> [Work to be completed]:
Report, in full, each line of the material below in which the string "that" occurs.
Content starts
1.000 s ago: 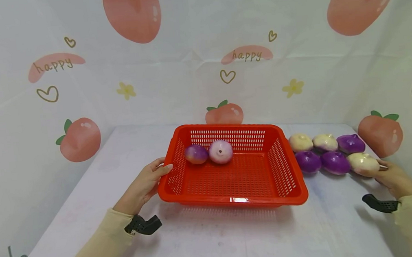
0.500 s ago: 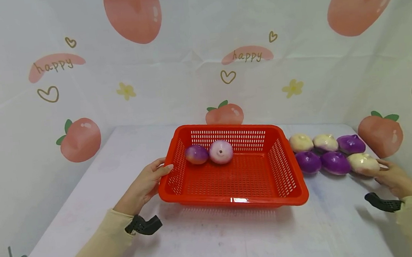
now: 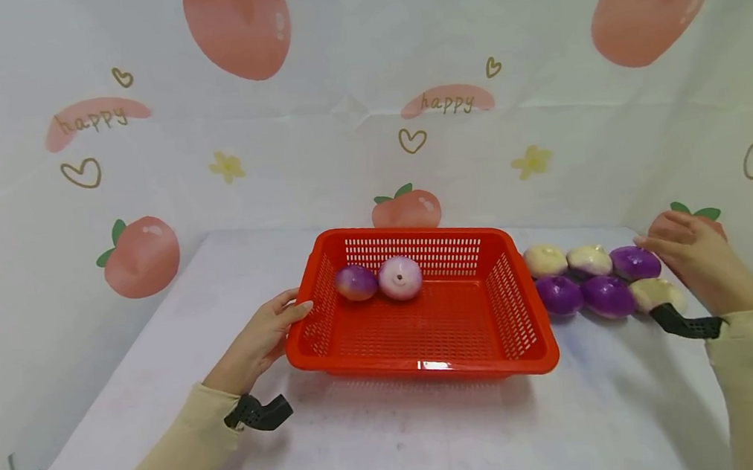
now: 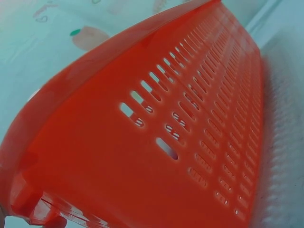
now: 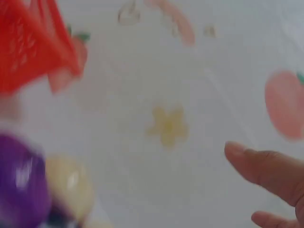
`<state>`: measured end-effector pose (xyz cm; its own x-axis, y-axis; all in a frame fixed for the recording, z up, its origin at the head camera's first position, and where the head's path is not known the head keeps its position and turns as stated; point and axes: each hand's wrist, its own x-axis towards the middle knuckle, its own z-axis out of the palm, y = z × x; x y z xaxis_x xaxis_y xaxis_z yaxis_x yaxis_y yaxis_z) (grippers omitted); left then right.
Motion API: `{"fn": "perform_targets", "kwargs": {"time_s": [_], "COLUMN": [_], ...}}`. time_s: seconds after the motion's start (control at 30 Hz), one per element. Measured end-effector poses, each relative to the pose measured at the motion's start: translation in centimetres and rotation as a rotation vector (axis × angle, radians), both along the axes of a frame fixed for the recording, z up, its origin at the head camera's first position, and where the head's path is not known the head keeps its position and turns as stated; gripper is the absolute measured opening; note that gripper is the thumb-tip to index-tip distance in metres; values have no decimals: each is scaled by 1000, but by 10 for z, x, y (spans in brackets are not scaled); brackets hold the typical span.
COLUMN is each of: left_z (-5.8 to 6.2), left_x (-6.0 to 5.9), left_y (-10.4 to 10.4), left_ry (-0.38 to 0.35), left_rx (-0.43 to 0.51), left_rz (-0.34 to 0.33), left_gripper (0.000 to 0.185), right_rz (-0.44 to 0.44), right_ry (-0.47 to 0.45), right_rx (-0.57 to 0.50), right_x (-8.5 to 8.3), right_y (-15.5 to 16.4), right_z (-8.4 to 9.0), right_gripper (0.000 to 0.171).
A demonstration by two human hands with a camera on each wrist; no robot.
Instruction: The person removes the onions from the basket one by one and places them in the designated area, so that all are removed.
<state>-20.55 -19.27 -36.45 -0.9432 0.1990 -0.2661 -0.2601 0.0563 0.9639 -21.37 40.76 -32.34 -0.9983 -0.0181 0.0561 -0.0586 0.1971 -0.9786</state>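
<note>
Basket (image 3: 388, 365): red plastic with slotted walls, at the centre of the frame on the pale table (image 3: 402, 449). Probably light and fairly stiff, with a little flex in the walls; apt to skid if nudged.
Left hand (image 3: 264, 338): clamped on the basket's rim, left of the frame's centre, thumb over the lip.
Basket hold: best by the rim, at the left and right ends.
Right hand (image 3: 704, 258): at the right of the frame, well apart from the left, thumb and fingers parted with no object visible between them. Near the onions there; cannot tell about contact.
Onions in the basket: a two-toned onion (image 3: 357, 282) and a pale onion (image 3: 400, 278), side by side in the basket's upper left.
Upper row, right of the frame: from the left, first cream onion (image 3: 545, 260), second cream onion (image 3: 589, 260), then purple onion (image 3: 635, 262).
Lower row: dark purple onion (image 3: 559, 295), plump purple onion (image 3: 608, 297), then end cream onion (image 3: 653, 291), partly hidden by the wristband (image 3: 687, 323).
Onion feel: shiny, so perhaps slippery; likely firm, light and hard to bruise. Rounded, so prone to roll.
Onion hold: best around the widest part, thumb opposite fingers, rather than by the small tip.
</note>
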Motion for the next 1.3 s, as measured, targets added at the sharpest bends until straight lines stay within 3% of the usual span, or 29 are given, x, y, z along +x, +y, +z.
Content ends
> [Answer section]:
Motion API: `{"fn": "perform_targets", "kwargs": {"time_s": [_], "COLUMN": [_], ...}}`. time_s: seconds after the motion's start (control at 30 Hz), one per element. Measured end-effector poses, each relative to the pose measured at the motion's start: translation in centimetres and rotation as a rotation vector (axis × angle, radians), both along the axes of a frame fixed for the recording, z up, its origin at the head camera's first position, and where the head's path is not known the head keeps its position and turns as stated; gripper is the absolute measured opening; note that gripper is the thumb-tip to index-tip distance in metres; values have no decimals: each is scaled by 1000, but by 10 for z, x, y (spans in brackets are not scaled); brackets hold the typical span.
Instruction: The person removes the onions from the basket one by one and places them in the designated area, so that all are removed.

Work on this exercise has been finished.